* _Work request_
Write out, word for word, only the data from its first line to the line containing "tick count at".

* _Dataset excerpt_
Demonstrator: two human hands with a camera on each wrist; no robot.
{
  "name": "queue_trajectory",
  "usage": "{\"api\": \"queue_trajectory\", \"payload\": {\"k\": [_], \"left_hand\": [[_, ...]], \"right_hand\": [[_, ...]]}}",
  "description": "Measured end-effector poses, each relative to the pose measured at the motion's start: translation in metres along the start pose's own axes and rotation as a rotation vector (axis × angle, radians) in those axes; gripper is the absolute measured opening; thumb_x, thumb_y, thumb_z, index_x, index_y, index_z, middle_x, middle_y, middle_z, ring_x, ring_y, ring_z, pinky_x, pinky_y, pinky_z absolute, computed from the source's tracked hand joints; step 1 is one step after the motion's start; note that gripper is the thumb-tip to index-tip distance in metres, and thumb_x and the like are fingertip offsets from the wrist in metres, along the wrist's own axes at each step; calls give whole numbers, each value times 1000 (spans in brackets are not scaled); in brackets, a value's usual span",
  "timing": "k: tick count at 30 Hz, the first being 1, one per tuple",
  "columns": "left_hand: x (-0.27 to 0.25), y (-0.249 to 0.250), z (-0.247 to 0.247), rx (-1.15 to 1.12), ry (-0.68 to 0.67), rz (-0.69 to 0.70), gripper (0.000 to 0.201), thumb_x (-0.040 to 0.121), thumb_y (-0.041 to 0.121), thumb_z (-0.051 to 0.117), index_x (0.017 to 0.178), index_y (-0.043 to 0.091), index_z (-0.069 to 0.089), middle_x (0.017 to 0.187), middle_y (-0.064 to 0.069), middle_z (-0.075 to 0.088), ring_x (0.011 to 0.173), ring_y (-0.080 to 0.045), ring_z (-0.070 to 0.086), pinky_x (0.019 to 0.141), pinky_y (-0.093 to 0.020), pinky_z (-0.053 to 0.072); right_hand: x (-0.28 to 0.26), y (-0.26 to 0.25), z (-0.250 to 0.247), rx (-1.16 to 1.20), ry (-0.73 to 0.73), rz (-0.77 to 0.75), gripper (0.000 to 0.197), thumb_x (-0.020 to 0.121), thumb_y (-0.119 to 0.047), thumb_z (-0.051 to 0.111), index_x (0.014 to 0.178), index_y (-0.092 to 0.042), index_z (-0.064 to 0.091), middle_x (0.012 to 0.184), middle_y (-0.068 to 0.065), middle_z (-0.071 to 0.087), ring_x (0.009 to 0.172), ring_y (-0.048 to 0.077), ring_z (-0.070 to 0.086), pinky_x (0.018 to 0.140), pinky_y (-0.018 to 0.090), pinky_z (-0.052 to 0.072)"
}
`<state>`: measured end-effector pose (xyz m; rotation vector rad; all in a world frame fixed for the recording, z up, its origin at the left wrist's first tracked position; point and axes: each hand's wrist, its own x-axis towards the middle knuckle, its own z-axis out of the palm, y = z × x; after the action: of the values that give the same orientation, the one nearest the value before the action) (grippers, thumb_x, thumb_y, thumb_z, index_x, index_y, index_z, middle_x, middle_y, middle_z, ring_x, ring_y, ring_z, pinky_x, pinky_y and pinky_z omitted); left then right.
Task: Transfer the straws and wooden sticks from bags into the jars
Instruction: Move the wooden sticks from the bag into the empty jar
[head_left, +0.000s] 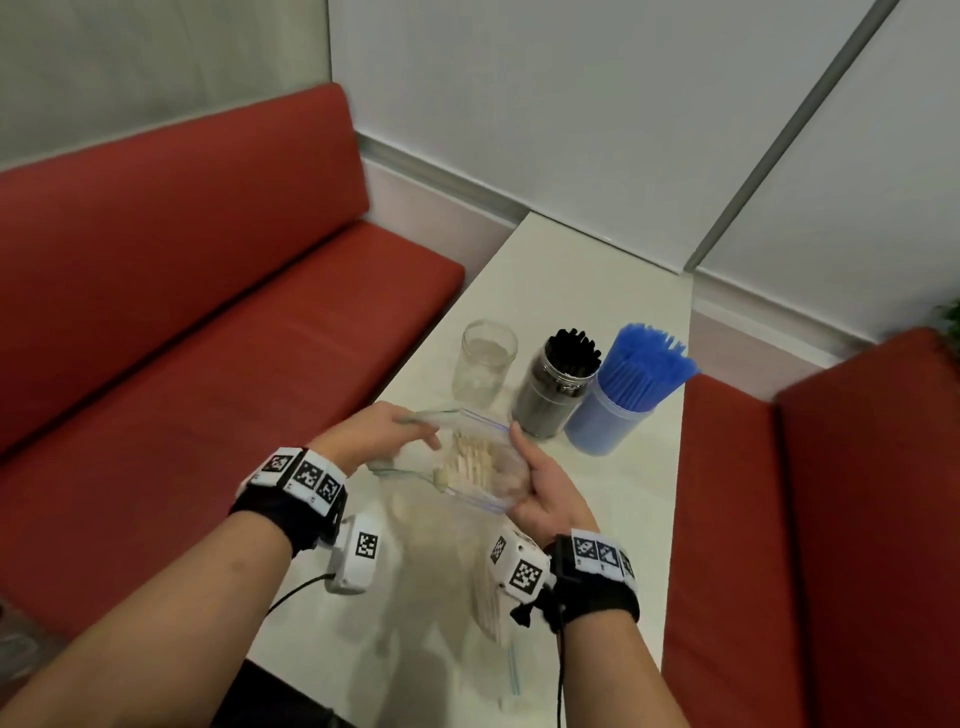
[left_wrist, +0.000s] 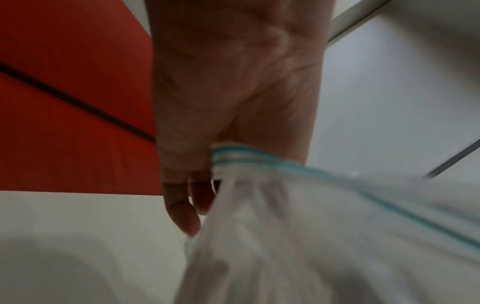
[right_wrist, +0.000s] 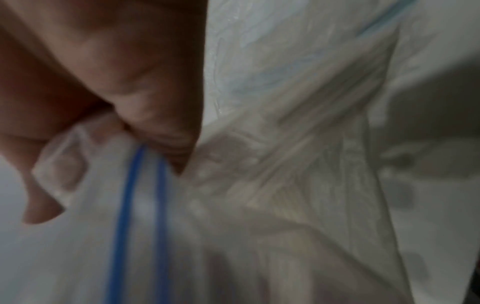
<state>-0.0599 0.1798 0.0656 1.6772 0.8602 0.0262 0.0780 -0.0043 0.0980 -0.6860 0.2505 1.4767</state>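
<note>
Left hand (head_left: 375, 434): pinches bag (head_left: 467, 512) rim, far-left side.
Right hand (head_left: 545, 483): pinches rim, opposite side.
Bag: held open between both grips.
Sticks (head_left: 470, 462): inside bag.
Jar (head_left: 483, 364): empty, beyond grips.

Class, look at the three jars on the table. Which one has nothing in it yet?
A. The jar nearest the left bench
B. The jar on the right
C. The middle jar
A: the clear jar on the left shows only glass, while the middle jar holds black straws and the right jar holds blue straws.
</note>
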Motion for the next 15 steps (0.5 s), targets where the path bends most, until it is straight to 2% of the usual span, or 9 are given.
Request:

* _Solution for this exercise_
Demonstrator: two human hands with a camera on each wrist; no robot.
{
  "name": "queue_trajectory",
  "usage": "{\"api\": \"queue_trajectory\", \"payload\": {\"k\": [_], \"left_hand\": [[_, ...]], \"right_hand\": [[_, ...]]}}",
  "description": "Measured end-effector poses, each relative to the pose measured at the motion's start: translation in metres along the start pose's own axes and rotation as a rotation vector (axis × angle, radians) in those axes; gripper is the absolute measured opening; thumb_x, thumb_y, thumb_z, index_x, index_y, index_z, middle_x, middle_y, middle_z, ring_x, ring_y, ring_z, pinky_x, pinky_y, pinky_z absolute, computed from the source's tracked hand joints; step 1 is one step after the motion's start; note that gripper is the thumb-tip to index-tip distance in metres, and thumb_x and the like are fingertip offsets from the wrist in metres, along the wrist's own axes at each step; calls give whole numbers, each value times 1000 (spans in brackets are not scaled); in brackets, a value's usual span",
  "timing": "k: tick count at 30 Hz, the first being 1, one per tuple",

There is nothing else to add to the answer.